I found that if you try to 'make-up' characters, they read like paperboard cut-outs. Like some others have said, think of them as real people who have quirks and memories and had a life before they wandered into your story. Some people write notes, others 'interview' their characters and if that works for you, great. I just start writing what the characters tell me and see where it goes. They key is not to start out with a checklist of characteristics you think a character should have. Let them tell you what they're like.

donroc
10-10-2007, 06:06 PM
My characters develop themselves, much to my relief.

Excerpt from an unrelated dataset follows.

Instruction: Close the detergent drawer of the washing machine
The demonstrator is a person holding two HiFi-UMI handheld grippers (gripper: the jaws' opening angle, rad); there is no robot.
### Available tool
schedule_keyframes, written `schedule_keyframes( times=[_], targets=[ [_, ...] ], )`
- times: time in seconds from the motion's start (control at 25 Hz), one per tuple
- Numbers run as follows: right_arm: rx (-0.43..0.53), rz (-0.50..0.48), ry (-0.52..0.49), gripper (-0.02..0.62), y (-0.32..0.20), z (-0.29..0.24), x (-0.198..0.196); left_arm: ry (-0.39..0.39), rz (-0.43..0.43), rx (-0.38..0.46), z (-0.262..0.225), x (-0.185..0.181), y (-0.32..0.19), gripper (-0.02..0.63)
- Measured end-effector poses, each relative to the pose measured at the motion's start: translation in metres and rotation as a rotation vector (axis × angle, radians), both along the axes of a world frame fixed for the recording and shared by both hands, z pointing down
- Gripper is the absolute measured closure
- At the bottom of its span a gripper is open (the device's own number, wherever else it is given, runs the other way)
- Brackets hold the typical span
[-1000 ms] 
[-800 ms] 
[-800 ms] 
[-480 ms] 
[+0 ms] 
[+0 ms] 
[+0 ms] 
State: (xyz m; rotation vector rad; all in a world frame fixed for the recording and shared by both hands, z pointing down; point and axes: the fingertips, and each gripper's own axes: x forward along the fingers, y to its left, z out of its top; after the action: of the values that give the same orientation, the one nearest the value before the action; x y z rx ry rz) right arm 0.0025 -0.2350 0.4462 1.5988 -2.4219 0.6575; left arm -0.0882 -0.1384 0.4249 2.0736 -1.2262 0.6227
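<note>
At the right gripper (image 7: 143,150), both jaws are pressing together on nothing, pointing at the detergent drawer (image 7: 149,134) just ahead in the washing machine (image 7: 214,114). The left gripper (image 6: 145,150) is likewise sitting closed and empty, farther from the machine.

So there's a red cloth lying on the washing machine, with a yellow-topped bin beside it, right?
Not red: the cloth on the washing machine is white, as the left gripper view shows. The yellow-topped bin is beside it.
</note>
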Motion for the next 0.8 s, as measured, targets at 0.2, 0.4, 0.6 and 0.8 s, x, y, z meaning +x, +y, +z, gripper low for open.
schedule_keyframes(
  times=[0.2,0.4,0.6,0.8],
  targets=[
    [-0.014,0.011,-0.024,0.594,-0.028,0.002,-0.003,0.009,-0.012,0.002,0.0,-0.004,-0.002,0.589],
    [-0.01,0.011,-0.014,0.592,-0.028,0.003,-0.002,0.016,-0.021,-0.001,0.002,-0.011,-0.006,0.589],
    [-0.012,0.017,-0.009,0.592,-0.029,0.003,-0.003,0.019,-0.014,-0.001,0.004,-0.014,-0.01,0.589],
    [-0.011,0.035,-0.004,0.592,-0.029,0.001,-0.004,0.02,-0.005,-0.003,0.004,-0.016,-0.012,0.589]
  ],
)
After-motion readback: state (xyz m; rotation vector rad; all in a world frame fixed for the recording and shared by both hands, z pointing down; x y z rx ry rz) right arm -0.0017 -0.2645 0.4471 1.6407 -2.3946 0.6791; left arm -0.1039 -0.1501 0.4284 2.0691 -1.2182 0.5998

Same here. That is part of the wonderful adventure. Characters can take on an unintended life of their own, often for the best in my experience.

www.donaldmichaelplatt.com (http://www.donaldmichaelplatt.com)

Bufty
10-10-2007, 06:33 PM
There's no better thrill than suddenly seeing one of your characters blurting out the seeds of a situation which would have taken you months to dream up.

huxley
10-10-2007, 07:01 PM
thanks for the info guys. About attitudes. How do you guys go about creating a character's attitude?

Birol
10-10-2007, 08:18 PM
They just have it. It's part of who they are. Part of what makes them real. It comes from their past, what they've experienced before, how they've handled it, and how it's affected them.

MidnightMuse
10-10-2007, 09:28 PM
Once you create a character, they'll have an attitude. During the course of your story, that attitude may change, or it may change the attitudes of the other characters.

Let them tell you what their attitudes are. Mine have surprised me on many occasion, and still keep me guessing sometimes.

TheIT
10-10-2007, 10:25 PM
Sometimes a character will pop up in the story because you need someone with a particular attitude. Are things going too well for the MCs? Then bring in someone who will oppose them.

Judg
10-11-2007, 01:57 AM
I am not very disciplined about the order I do things in, but I think it's important to know some key things about each major character by the time the first draft is done, anyway, whether the characters are "cooked up" ahead of time or flesh themselves out as the story progresses.

I want to know:
What motivates them? What do they really want and what do they really want to avoid? And what will they do to get/avoid it?

How do they see the world? Why?

How do they speak? This means level of diction, the things they like to talk about, pet words and phrases, and so on.

I get pretty bored with the questionnaires that expect me to figure out their favourite breakfast cereal, and the like. If it matters to the story, then I'll throw it in. But what makes them tick, and why, now that matters.